Anyway, here I sit waiting. I did this with my mother once last Spring when they took her for a test and I just sat in her room for hours. Never knowing when she would come back, I did not leave. Life today. I don't feel like it is/was a waste of time, but there is a nothingness about the time. There is a here and now, some worry and concern, and just a dim thought of tonight, later, what I should be making or eating for dinner.
David is doing well enough that Cheshire is thinking of not spending the night at the hospital. She can also use a night's sleep at home. Truly, we are all exhausted. Every time an educator comes in David's room to teach us about post-op care, my eyes begin to close. I know that David's eyes are closing, so these poor women are teaching to half asleep students. It is embarassing! I am sure they have seen it before.

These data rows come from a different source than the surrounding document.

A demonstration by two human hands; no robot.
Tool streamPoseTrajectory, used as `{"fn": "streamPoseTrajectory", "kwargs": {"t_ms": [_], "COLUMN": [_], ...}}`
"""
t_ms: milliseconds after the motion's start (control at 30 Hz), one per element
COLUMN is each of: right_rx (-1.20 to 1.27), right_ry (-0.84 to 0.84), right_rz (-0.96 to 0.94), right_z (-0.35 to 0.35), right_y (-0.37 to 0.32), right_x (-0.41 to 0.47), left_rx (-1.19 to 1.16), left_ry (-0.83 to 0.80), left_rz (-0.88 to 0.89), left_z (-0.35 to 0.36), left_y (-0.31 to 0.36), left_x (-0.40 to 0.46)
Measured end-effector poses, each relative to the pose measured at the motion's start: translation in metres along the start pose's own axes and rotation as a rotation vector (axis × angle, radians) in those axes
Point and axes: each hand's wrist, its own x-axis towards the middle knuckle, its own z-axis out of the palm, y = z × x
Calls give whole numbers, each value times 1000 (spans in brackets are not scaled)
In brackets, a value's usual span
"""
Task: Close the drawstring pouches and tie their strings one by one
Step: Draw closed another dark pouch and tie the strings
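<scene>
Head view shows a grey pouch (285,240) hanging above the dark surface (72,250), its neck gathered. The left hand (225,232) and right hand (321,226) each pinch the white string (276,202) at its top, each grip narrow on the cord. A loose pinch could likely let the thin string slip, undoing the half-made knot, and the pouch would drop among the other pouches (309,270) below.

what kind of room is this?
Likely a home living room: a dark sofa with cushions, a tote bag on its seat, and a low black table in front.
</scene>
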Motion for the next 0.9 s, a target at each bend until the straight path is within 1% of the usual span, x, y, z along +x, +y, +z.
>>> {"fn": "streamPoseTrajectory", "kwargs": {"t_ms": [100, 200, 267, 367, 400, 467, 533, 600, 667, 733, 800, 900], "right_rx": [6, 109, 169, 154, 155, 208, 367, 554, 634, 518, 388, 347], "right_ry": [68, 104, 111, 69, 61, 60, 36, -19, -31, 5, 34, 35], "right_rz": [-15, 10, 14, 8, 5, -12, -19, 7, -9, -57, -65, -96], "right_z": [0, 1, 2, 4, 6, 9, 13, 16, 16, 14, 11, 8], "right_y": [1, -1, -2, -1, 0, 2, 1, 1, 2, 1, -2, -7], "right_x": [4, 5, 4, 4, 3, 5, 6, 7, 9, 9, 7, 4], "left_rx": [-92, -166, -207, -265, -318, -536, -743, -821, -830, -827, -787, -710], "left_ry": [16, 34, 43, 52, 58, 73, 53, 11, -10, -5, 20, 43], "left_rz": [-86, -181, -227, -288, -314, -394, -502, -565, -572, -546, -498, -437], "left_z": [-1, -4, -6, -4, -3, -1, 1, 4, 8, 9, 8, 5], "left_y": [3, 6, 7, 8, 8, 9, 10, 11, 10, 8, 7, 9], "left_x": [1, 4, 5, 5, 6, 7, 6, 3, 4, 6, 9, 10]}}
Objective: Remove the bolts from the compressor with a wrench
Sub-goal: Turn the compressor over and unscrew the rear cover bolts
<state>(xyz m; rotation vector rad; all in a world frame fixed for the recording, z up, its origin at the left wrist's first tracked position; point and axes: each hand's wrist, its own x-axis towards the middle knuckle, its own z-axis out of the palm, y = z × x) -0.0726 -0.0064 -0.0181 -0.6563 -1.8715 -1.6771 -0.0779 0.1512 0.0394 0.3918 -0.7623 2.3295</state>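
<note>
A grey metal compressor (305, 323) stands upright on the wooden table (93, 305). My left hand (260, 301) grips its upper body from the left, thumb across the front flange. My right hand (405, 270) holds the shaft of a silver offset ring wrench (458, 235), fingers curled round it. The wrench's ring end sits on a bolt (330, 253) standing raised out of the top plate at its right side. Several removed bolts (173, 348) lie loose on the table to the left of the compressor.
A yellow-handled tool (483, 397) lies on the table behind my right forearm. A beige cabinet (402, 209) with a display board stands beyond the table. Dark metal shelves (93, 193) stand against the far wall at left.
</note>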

Julia's therapy ends at 6 tonight and so we will have an evening together. I hope that we can eat, do some reading, take a bath, and then get to bed. I should have done all of that a few nights ago and just could not get it together. Hopefully, I will be better tonight.
The result of the biopsy is important to when David will be allowed to come home. Actually, the biopsy is part of his continual care and he will be undergoing them often during his first year with this heart.
The heart biopsy is currently the most conclusive method for detecting rejection and may show a positive result even when all other tests are negative or equivocal. It is a simple procedure which involves removing a tiny piece of heart muscle via a cannula placed in a neck vein under a local anaesthetic. The muscle fragment is examined under a microscope for evidence of the infiltrating cells which cause rejection.
We are hoping for some good results, but I am sure that if the results are not the best, the docs and staff will redouble their efforts to move David's recovery along.